SD used to have an “asset tax.” It was technically labeled a “personal property tax” that eventually became known as the “liar’s tax.” It worked somewhat like our current use tax. Folks were required to fill out a form listing all of their personal property and give the value of the property. It was amazing how few possessions the folks in SD reported, somewhat like the failure of South Dakotans to report on line purchases for the use tax calculation. Anyway, this “liar’s tax” was ultimately repealed back in the 1970’s (if I recall correctly).

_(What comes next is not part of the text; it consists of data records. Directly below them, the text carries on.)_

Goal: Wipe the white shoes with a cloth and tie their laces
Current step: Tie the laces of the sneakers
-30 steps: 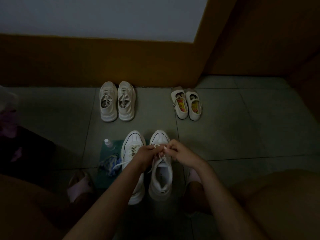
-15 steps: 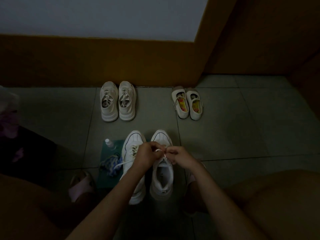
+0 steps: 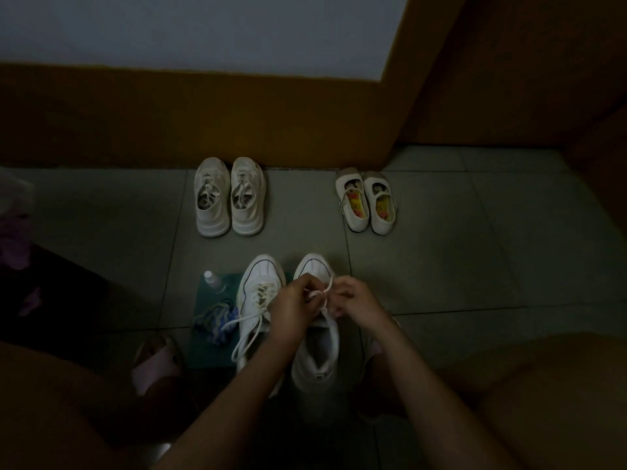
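Left hand (image 3: 294, 312) and right hand (image 3: 354, 300) are both pinching the thin white lace (image 3: 320, 293) over the right-side white leather sneaker (image 3: 317, 357), just right of the teal floor mat (image 3: 208, 351). The blue-striped crumpled cloth (image 3: 215, 322) is lying on that mat.

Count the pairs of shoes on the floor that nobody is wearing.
3: off-white lace-up sneakers at the brown wall, left; white strap shoes with colourful insoles at the wall, right; white leather sneakers in the foreground. None seems hidden.
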The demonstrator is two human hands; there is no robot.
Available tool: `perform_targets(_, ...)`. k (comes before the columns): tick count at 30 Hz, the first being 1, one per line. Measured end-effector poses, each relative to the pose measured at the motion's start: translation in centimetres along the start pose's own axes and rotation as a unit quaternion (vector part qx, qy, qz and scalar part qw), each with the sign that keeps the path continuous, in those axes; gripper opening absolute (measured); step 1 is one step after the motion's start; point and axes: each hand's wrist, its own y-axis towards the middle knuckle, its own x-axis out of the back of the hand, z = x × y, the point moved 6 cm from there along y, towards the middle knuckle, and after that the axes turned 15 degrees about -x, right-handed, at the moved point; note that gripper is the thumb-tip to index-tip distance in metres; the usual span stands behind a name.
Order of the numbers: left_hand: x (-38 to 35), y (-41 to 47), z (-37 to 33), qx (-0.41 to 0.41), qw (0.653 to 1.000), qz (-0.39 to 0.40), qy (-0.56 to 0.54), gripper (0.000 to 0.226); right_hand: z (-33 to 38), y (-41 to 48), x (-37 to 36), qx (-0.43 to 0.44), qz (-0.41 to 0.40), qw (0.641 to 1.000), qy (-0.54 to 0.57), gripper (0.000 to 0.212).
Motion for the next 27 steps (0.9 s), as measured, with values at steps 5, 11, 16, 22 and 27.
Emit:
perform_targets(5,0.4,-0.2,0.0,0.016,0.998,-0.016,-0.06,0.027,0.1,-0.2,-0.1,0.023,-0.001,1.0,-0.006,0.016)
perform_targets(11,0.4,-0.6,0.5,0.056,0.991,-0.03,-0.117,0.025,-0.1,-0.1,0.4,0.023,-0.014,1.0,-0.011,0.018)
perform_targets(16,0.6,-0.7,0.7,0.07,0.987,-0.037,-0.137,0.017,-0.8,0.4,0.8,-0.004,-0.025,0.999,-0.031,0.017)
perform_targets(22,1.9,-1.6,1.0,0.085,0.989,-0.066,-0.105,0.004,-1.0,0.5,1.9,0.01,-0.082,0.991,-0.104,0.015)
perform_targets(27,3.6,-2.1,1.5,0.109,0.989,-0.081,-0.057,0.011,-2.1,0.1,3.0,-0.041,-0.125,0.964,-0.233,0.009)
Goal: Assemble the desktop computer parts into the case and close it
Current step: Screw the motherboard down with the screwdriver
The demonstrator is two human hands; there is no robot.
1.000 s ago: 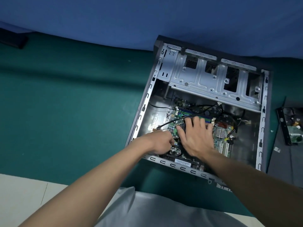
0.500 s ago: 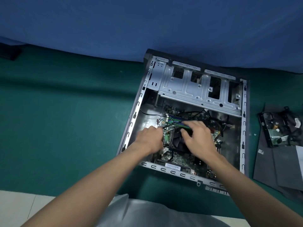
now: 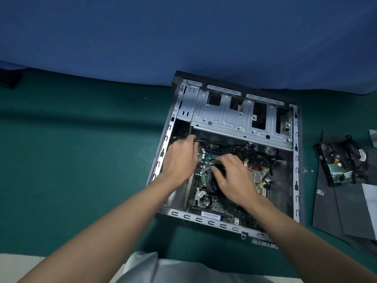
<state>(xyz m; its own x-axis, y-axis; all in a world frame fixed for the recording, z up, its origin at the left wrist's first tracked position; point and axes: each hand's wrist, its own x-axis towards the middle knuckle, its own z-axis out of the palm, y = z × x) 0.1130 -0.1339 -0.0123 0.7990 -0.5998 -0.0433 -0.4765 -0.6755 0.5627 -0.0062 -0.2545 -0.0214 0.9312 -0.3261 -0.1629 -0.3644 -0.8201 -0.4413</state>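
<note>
Fingers [image 3: 188, 140] of the left hand [image 3: 180, 160] were curled and pinched a thin black cable [image 3: 210, 141] at the far left of the case interior; the cable ran rightward across the top edge of the motherboard [image 3: 204, 193]. The right hand [image 3: 234, 178] lay over the middle of the board with its fingers [image 3: 226, 160] bent. Thumb and forefinger appeared to pinch a green memory module [image 3: 214, 163] at the slots, though the contact was partly hidden by the hand itself. Both forearms reached in over the near rim.

The computer case [image 3: 296, 160] lay on its side on the green bench [image 3: 71, 150], open side up, its far end against a blue cloth [image 3: 183, 37]. The motherboard sat on the floor of the case. An unpainted metal drive cage [image 3: 230, 119] spanned the far end, its bays showing dark openings. Loose black wires [image 3: 271, 160] trailed over the right part of the board.

Outside the case, to its right, a dark grey side panel [image 3: 336, 211] lay flat on the bench. At the panel's far end rested a drive in its bracket [image 3: 338, 170], with a bundle of cables on it. A small screw [image 3: 312, 170] lay between the case and the panel. A pale garment [image 3: 163, 268] showed at the near edge of the view.
</note>
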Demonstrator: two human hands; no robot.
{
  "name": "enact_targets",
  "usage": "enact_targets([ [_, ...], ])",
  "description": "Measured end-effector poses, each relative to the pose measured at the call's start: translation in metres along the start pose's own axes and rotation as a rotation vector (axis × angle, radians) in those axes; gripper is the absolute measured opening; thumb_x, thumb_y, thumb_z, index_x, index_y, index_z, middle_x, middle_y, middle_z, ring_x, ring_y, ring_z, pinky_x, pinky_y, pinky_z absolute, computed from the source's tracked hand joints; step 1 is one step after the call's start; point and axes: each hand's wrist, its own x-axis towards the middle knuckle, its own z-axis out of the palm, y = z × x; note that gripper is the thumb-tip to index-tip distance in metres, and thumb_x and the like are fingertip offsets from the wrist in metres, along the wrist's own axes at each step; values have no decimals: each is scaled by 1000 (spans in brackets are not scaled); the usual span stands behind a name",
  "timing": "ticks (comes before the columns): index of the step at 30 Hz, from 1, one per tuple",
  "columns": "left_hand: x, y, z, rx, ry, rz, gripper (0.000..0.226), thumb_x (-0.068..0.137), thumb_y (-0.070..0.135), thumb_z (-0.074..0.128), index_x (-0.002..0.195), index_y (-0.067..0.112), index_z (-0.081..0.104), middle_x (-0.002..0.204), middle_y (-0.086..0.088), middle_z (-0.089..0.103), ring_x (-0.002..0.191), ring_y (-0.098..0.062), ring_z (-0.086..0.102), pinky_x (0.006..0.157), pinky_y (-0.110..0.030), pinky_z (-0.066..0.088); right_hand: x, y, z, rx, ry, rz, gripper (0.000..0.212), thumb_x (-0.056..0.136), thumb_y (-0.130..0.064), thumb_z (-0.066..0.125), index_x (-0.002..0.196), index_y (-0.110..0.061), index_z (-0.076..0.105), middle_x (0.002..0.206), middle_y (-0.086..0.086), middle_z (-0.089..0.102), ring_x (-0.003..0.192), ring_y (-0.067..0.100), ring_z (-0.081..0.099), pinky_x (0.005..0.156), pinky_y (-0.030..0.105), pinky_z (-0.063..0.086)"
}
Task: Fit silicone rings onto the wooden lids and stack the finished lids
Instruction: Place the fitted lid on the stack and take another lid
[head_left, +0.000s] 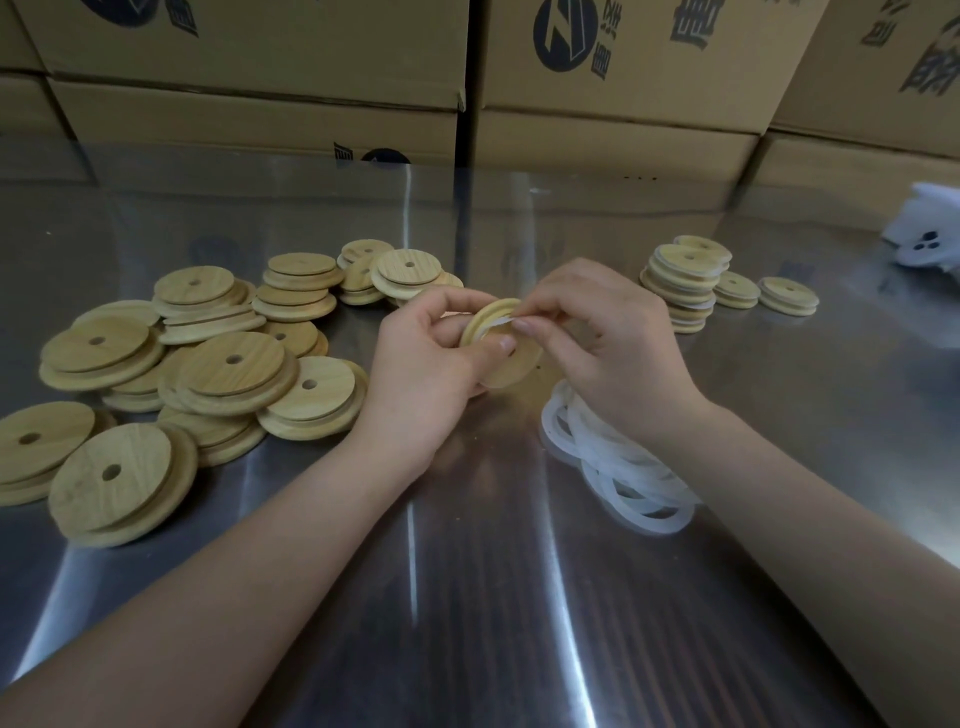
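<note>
Several cardboard boxes (623, 104) wall off the far side beyond both hands, so nothing can be pushed past the table's back edge. The metal table (467, 597) is bare between and under the forearms, which leaves free room to draw the elbows back.

Left of the left hand (426, 364) sprawls a pile of bare lids (208, 374), loose and overlapping. It is probably kept there so that hand can take the next one without crossing over. Beyond and right of the right hand (608, 343) stands a stack of finished lids (683, 280) with two lower stacks just beside it, well apart from the bare ones, likely to keep the two sorts from mixing. A heap of rings (613, 467) lies under the right wrist, close for quick picking.

Both hands meet on one lid (493, 317). The left grips it tilted on edge, with its grooved rim turned toward the right hand. The right thumb and forefinger pinch the ring (501, 323) against that rim, seemingly working it into the groove. Fingers hide how much of it is seated.
</note>
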Motion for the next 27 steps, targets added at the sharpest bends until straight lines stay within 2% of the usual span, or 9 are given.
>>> enact_targets([
  [3,-1,-1,0,52,-4,34,24,84,2,72,95,23,69,86,-4,77,88,-25,73,79,-49,60,0,-1,0,-12,-24,9,3,88,-1,67,85,0,68,81,7,61,76,15,55,70,29,46],
  [10,2,-4,-1,142,28,128,28,82,1,74,90,28,70,82,8,76,81,-8,72,81,-38,61,0,-2,0,-56,-28,-10,4,87,3,64,84,1,65,81,9,59,75,18,54,69,27,43],
  [19,4,-2,-1,214,44,204,26,80,-4,74,95,16,72,89,4,75,86,-7,71,84,-26,57,1,-5,0,-27,10,77,6,84,6,66,80,0,65,77,5,59,73,11,49,71,15,37],
  [27,4,-3,-1,219,55,215,27,79,-6,73,90,18,71,94,1,75,91,-11,70,90,-33,56,2,-7,-1,-44,-9,104,6,82,6,68,79,1,67,75,4,60,72,8,47,70,11,34],
])
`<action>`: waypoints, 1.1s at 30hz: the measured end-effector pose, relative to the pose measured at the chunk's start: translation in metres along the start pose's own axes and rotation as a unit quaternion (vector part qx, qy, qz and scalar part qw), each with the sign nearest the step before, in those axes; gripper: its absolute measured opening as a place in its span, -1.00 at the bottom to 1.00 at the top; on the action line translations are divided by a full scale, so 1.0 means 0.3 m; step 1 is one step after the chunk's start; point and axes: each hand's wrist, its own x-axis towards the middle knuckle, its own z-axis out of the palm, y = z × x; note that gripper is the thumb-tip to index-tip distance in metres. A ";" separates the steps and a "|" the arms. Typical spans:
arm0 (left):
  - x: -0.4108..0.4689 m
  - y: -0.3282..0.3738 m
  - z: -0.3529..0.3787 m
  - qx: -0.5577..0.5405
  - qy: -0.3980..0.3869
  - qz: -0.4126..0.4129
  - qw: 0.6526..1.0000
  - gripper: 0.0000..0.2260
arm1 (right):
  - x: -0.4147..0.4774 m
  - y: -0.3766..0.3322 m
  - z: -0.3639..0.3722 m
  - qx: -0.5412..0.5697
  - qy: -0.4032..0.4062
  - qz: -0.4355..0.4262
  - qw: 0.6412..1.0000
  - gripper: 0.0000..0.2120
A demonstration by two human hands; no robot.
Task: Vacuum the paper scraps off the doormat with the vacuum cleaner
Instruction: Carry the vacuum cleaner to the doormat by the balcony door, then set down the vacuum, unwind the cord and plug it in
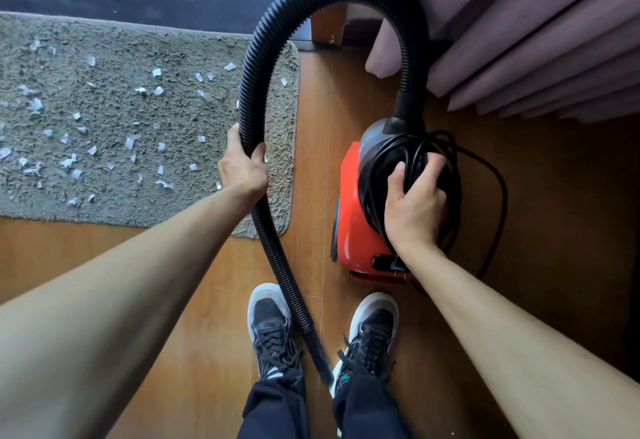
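Grey doormat (104, 120) on wood floor (207, 334), left side, strewn with white paper scraps (128, 142). Red vacuum cleaner (353, 227) stands right of mat, off it. Black ribbed hose (277, 23) arches over. Left hand (242, 170) wrapped around hose. Right hand (414, 205) fingers closed on coiled black cord (450, 168) atop vacuum.

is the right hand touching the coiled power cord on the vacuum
Touching. The head view shows the right hand closed over the coiled power cord atop the red vacuum, thumb hooked behind several strands.
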 end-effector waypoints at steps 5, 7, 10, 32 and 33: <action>-0.032 0.037 -0.033 0.023 0.003 -0.023 0.999 -0.65 | -0.003 -0.016 -0.039 -0.050 -0.070 0.044 0.995 -0.63; -0.066 0.052 -0.045 0.040 0.009 -0.025 0.999 -0.57 | -0.007 -0.027 -0.072 -0.071 -0.121 0.070 0.988 -0.55; -0.136 0.070 -0.061 0.067 0.008 -0.004 0.998 -0.38 | -0.005 -0.032 -0.136 -0.119 -0.195 0.080 0.970 -0.39; -0.641 0.932 -0.825 0.404 -0.044 0.285 0.868 -0.14 | 0.131 -0.889 -1.022 -0.358 -0.194 -0.177 0.896 -0.13; -0.675 0.984 -0.873 0.407 -0.032 0.290 0.866 -0.14 | 0.136 -0.936 -1.076 -0.357 -0.187 -0.180 0.897 -0.13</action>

BCB, correct! We wouldn’t want to go back to the liar’s tax, but we have pretty good records of the trust assets under management, held by lots of trustworthy Sioux Falls and Rapid City lawyers whom we also trust to write our laws. I’m sure a trust tax would fairly capture a reasonable chunk of wealth that those wealth holders would hardly notice.
Ryan, I don’t seek something for nothing (though if someone offers me a way to violate the conservation of matter, energy, and revenue, I’ll give it a try!). The trusts get a safe place to keep their money, protected by South Dakota law. They pay a minuscule fee to maintain the civic institutions and infrastructure that make the maintenance and growth of their wealth possible.
bcb- in case you hadn’t heard or even cared, Tom Petty died of overdose of different opioids including Fentanyl.(like Prince)
Sorry about the OT as per usual.
What about South Dakota residents who have trusts? Would they pay this minuscule fee, too? Or do they receive some arbitrary waiver despite having a safe place to keep their money, protected by South Dakota law? What about people who create trusts to be administered in South Dakota, but who are not residents, and who use individual trustees (regular people) rather than corporate trustees (banks and trust companies)? Where is the line drawn for who pays the fee and who doesn’t?
I ask for the sake of showing that this is a question without a rational answer, in response to an emotionally-driven money grab. If this industry costs the civic institution something, slap on some related surcharges based on a calculation of the cost. Just saying “we can take some arbitrary amount because they won’t miss it” makes the money grab only more obvious in its lack of actual reasoning.
No distinction on residency, just as our state income tax on banks makes no distinction on the residency of the account holders. If your assets enjoy the protection of South Dakota trust law and courts, you contribute some tiny portion of those trust assets toward the upkeep of our state institutions.
mfi, I did read about Petty’s passing. What a shame.